_Supplied material_.
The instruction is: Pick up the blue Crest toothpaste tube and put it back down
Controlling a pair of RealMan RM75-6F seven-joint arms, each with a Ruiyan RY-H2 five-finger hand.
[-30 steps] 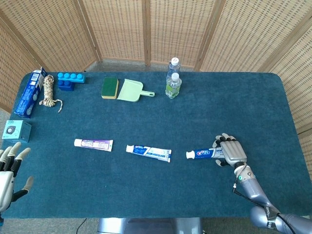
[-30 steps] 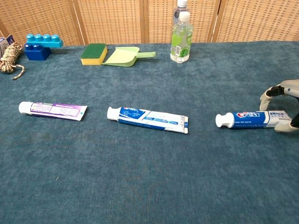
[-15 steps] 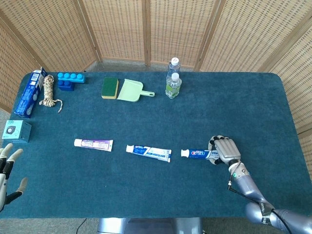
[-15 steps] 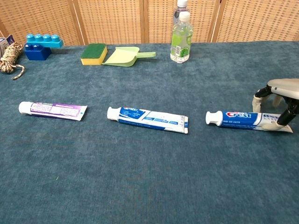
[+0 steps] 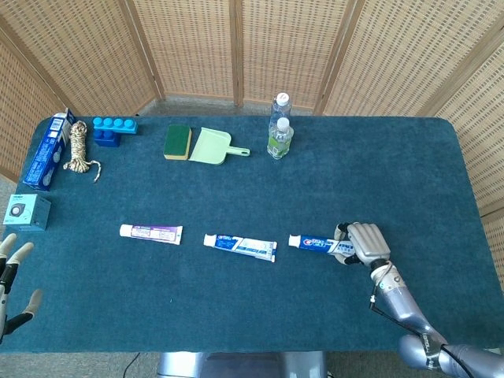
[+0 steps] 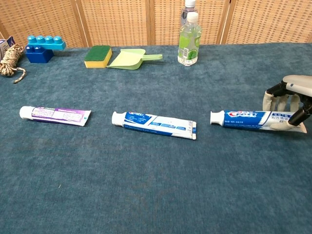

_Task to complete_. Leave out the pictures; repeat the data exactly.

_The completed task_.
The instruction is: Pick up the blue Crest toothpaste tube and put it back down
Controlling a pair of RealMan RM75-6F seven-joint arms, each with a Ruiyan RY-H2 five-finger hand.
[-30 steps] 
[-30 steps] 
[-15 steps] 
[-15 steps] 
[+0 steps] 
[+0 steps] 

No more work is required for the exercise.